Шлезингер, автор одиннадцати книг, приосанился и принялся снисходительно поучать случившегося перед ним любителя.
– Все думают, что писателем быть просто, – сказал он с легкой иронией.
– Но попробовать-то – не преступление, – сказала она.
– Преступление думать, что это просто. Стоит начать писать всерьез, как весьма скоро становится ясно, что это тяжелейший труд.
– Только если вам нечего сказать. Я не вижу никакой другой причины, по которой писать может быть сложно. Если человек способен говорить завершенными предложениями и умеет пользоваться словарем, то единственная причина делать писательство тяжелым трудом – это отсутствие интереса к происходящему вокруг.
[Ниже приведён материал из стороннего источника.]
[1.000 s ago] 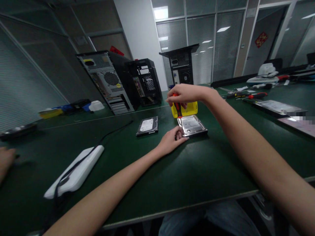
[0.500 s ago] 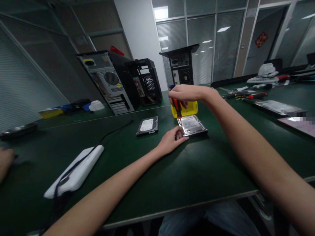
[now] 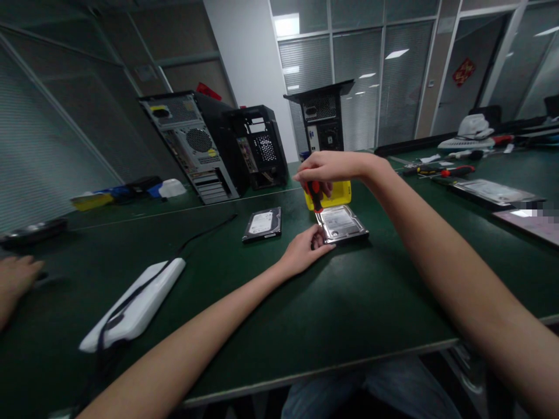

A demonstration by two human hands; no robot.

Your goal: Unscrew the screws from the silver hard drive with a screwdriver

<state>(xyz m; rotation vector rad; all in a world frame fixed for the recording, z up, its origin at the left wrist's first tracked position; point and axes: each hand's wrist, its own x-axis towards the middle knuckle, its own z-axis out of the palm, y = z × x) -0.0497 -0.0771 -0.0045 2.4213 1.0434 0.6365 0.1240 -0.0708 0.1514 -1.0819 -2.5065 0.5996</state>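
Note:
My right hand (image 3: 322, 173) is closed round the handle of a red and black screwdriver (image 3: 315, 198), which points down at the left part of a silver hard drive (image 3: 342, 223). At the drive's near left corner, my left hand (image 3: 305, 247) grips its edge between thumb and fingers. Behind the drive is a yellow tray (image 3: 342, 194), partly hidden by my right hand. A second hard drive (image 3: 262, 223) lies flat on the green table (image 3: 271, 326), left of the first. The screwdriver's tip is too small to make out clearly.
Computer cases (image 3: 205, 145) stand at the back. A white device (image 3: 135, 308) with a black cable lies at the left, near another person's hand (image 3: 17, 282). Screwdrivers (image 3: 456, 171) and another drive (image 3: 495, 191) lie at the right.
The fingers of my right hand have shifted slightly on the screwdriver handle. The other person's hand at the left has moved further into view. My left hand has stayed on the drive.

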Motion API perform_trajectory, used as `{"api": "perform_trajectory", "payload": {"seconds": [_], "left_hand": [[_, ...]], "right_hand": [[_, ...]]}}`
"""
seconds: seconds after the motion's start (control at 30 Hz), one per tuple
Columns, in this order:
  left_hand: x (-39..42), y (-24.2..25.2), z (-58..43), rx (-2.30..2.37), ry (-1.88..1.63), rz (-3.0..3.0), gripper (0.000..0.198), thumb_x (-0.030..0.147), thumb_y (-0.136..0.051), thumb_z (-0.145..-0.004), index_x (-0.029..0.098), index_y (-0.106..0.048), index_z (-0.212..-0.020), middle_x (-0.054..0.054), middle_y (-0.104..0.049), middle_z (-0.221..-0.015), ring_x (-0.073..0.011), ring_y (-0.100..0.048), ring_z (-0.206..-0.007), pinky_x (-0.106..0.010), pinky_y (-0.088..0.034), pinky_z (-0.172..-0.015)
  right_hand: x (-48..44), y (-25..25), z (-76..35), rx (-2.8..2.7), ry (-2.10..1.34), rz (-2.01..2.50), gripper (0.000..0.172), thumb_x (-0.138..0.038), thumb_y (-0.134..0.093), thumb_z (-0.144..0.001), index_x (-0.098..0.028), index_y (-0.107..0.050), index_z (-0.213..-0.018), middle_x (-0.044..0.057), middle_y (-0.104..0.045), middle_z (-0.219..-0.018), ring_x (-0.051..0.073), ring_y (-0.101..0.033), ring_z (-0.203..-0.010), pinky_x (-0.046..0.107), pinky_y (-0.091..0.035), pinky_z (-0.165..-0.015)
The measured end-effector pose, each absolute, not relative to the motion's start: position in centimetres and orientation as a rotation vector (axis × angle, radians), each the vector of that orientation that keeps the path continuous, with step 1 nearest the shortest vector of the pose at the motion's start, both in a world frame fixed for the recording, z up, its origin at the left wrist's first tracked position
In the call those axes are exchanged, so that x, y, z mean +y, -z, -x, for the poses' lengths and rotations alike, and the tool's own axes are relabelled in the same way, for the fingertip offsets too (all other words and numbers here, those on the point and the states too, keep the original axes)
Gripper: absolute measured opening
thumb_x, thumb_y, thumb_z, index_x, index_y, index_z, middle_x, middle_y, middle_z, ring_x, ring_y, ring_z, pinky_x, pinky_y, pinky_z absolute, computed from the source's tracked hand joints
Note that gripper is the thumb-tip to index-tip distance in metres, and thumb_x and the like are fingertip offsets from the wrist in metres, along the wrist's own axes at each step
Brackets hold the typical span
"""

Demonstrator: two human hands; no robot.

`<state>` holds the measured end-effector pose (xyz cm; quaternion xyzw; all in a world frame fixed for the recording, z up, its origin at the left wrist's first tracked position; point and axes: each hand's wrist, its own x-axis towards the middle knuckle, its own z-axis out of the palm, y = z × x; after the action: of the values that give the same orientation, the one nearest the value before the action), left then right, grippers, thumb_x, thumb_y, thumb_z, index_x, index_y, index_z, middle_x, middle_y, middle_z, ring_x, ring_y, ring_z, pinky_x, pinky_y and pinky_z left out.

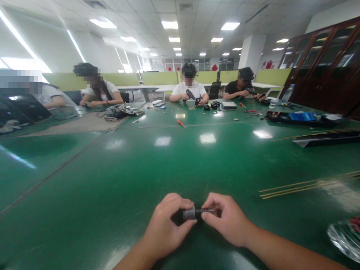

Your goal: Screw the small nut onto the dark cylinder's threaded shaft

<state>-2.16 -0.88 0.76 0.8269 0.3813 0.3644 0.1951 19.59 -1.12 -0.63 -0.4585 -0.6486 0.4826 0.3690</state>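
Low in the middle of the head view, my left hand grips a small grey cylindrical part between thumb and fingers. A dark, ridged shaft extends from its right end. My right hand pinches that shaft between thumb and fingertips. The part lies roughly level, just above or on the green tabletop; the exact gap is hard to tell. My fingers cover portions of both ends, and its exact kind cannot be made out.
Thin yellowish rods lie at right, above a clear glass dish. A black tray-like channel is farther back. An orange screwdriver lies mid-table. Several people sit along the far side, one holding a power drill.
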Motion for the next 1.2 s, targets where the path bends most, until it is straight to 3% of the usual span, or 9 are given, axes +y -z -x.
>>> {"api": "perform_trajectory", "payload": {"seconds": [1.2], "left_hand": [[-0.71,-0.97,2.06,1.105,-1.123,-2.269,0.021,0.017,-0.074,-0.077,0.022,-0.064,-0.095,-0.005,-0.072,-0.094,-0.0210,-0.067,-0.087,-0.035,-0.054,-0.079]], "right_hand": [[-0.97,0.75,-19.64,-1.609,-1.278,1.146,0.006,-0.021,-0.063,-0.080,-0.018,-0.058,-0.080,-0.005,-0.052,-0.064,0.011,-0.046,-0.059,0.023,-0.036,-0.059]]}}
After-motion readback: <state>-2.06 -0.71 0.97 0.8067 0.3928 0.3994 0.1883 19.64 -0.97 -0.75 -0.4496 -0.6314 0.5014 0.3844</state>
Тут Шлезингер стянул выражение у писателя Трумэна Капоте, который умер пять лет назад, а жил в пяти милях к западу отсюда.
– Вы путаете работу писателя и машинистки.
Она немедленно вскрыла источник его остроумия:
– Трумэн Капоте.
Шлезингер ловко вывернулся:
– Широко известный.
– Если бы не доброе выражение лица, – сказала она, – я решила бы, что вы надо мной издеваетесь.
Но вот что я вам скажу. Она мне это рассказала только сегодня во время завтрака. Я вам скажу, а вы скажите мне, кто и над кем посмеивался за тем ужином, состоявшемся две недели назад. Мадам Берман – вовсе не любитель, и не собирается писать биографию покойного мужа. Это она придумала, чтобы скрыть ото всех, кто она на самом деле такая и зачем приехала сюда. Она взяла с меня обещание никому не говорить, а потом призналась, что выбрала это место для того, чтобы собрать материал для книги о подростках из бедных семей, проживающих в поселке, куда летом наезжают на отдых сыновья и дочери миллионеров[15].